Core Concepts

ML Lab Concepts

Project

A project is a digital space for tackling a specific data science use-case. It consists of multiple datasets, experiments, models, services, and jobs.

Dataset

A dataset is a single file that contains raw- or processed-data, usually preselected for a certain experiment. It is recommended to have the dataset in an easily readable format such as CSV for structured data or GraphML for graph data. If your dataset consists of multiple files (e.g. collection of images), we recommend packaging (e.g. via zip) this dataset to a single file. Our python libraries have built-in support for his type of packaged data.

Experiment

An experiment is a single execution of data science code with specific parameters, data, and results. An experiment in the data science field usually refers to a single model training run, but can also be any other computational task, such as a data transformation run, that requires a certain configuration and has some measurable results.
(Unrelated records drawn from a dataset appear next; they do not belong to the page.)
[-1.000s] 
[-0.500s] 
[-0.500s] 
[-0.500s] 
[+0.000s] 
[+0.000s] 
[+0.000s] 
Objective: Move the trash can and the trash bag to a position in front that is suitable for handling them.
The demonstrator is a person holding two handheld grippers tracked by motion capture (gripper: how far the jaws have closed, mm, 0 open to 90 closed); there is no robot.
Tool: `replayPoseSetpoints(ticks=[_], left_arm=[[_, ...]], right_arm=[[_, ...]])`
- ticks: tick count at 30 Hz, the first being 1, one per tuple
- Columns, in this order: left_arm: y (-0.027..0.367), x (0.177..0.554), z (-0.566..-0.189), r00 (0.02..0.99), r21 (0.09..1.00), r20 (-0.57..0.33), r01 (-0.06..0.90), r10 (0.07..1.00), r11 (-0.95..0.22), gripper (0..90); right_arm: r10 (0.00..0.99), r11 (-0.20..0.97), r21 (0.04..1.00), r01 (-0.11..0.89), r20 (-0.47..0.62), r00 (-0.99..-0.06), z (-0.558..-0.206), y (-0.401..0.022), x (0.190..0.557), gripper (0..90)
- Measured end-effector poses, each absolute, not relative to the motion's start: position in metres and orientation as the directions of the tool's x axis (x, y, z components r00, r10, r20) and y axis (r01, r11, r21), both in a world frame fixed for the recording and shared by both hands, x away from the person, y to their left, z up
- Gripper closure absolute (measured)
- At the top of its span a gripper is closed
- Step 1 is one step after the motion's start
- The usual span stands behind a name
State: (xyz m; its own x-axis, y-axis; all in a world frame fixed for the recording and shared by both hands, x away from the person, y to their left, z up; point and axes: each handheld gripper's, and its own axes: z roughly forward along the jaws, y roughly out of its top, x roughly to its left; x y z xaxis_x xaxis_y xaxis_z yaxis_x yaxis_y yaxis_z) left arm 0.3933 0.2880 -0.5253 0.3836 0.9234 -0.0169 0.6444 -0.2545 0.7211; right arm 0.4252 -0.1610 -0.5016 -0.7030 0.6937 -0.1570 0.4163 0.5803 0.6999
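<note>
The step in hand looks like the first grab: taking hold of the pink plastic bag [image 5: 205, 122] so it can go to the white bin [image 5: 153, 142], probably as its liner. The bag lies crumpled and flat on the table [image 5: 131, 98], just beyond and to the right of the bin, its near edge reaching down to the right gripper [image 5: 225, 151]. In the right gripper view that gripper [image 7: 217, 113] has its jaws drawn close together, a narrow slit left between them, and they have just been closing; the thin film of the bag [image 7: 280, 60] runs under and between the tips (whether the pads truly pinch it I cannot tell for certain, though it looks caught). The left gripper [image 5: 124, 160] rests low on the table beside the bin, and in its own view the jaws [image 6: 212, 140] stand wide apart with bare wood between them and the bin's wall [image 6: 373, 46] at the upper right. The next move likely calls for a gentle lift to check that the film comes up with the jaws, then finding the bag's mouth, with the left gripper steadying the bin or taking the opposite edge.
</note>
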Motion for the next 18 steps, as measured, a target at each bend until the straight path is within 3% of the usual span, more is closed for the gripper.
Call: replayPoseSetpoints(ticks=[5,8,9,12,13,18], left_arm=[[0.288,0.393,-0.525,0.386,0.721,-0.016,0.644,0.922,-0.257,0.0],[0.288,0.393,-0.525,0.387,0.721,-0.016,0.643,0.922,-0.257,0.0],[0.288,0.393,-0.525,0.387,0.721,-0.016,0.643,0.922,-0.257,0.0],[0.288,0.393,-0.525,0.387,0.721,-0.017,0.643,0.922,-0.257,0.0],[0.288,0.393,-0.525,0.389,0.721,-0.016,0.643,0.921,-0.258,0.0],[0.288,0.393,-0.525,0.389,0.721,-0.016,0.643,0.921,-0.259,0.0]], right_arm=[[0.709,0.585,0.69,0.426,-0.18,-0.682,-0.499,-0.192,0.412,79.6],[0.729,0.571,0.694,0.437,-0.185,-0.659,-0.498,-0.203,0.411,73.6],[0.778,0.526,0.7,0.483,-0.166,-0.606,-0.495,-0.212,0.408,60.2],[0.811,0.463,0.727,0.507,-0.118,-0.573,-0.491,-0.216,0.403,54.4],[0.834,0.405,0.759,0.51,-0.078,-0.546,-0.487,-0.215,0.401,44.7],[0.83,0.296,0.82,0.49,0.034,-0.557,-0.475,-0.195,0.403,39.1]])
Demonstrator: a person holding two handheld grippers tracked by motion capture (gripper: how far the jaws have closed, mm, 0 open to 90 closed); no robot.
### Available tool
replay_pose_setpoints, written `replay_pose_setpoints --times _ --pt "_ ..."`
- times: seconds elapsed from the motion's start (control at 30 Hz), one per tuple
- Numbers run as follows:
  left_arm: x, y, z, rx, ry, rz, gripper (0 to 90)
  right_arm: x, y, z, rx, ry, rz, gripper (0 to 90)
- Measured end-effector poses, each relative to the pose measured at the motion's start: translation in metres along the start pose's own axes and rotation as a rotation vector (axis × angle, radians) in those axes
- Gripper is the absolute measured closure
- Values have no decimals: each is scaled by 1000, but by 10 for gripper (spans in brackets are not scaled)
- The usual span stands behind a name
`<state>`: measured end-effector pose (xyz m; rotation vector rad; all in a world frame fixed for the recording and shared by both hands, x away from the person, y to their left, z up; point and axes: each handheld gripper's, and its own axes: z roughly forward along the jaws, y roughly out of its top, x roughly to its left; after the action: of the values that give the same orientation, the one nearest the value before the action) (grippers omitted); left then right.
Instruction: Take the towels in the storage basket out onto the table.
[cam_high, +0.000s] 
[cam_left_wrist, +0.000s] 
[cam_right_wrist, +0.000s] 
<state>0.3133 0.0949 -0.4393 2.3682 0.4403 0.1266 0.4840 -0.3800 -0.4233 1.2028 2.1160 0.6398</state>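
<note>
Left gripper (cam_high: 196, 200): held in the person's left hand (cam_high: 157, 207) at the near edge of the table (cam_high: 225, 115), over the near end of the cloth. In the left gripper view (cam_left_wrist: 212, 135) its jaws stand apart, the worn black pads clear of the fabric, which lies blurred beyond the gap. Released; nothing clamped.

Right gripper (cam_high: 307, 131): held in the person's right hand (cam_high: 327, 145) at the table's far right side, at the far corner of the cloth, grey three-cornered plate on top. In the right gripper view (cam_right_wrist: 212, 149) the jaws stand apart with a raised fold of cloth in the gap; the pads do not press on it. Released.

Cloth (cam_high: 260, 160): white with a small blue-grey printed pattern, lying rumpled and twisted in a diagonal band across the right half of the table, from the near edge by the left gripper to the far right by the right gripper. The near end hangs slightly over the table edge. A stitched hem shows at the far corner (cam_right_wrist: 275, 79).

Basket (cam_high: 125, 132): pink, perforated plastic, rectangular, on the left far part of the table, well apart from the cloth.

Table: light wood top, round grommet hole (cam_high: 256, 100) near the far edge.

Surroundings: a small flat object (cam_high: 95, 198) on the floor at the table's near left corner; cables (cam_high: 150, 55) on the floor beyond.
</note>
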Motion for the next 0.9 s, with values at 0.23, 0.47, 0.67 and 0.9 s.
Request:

All metadata and artifacts for an experiment such as parameters, timestamp, operator, data & model files, environment information, resulting metrics (e.g. accuracy), and other related information can easily be saved and shared with the experiment to enable reproducibility. During the experimentation process, one or more parameters might be changed by the data scientist in an organized manner, and the effects of these changes on associated metrics should be measured, recorded, and analyzed. Data scientist may try many different approaches, different parameters and fail many times before the required level of a metric is achieved.

Model

A model is an artifact that is created during the training process. A model is something that predicts an output for a given input. Any file created after training from an ML algorithm is a model. The model needs to be deployed as a service in order to offer the model's prediction capabilities for integration into applications.

Service

A service is a software component that implements and provides specific capabilities. In our landscape, services are deployed as Docker containers and are usually accessible via a REST API over HTTP(S).

Job

A job is a software component that runs a finite task for a certain time until completion. Jobs are useful for running experiments, such as model training and data pipelines, or other kinds of large computations and batch-oriented tasks. Besides single execution, a job can also be scheduled for automatic execution based on dependencies to other jobs or run periodically via CRON commands. In our landscape, a job is implemented as a Docker container that is expected to run a finite task (script) that returns a successful or failed exit code after completion. We suggest migrating data processing or model training scripts from the workspace into jobs, once the scripts are ready for production usage. This makes it simple to rerun and schedule your production-ready data pipelines and model trainings.

Workspace

A place for a data scientist to conduct a set of experiments centered around a given project or problem to solve. It can have many different notebooks and scripts containing different experiments that are carried out as the data scientist seek the best model. The workspace is implemented as an all-in-one web IDE specialized for machine learning and data science.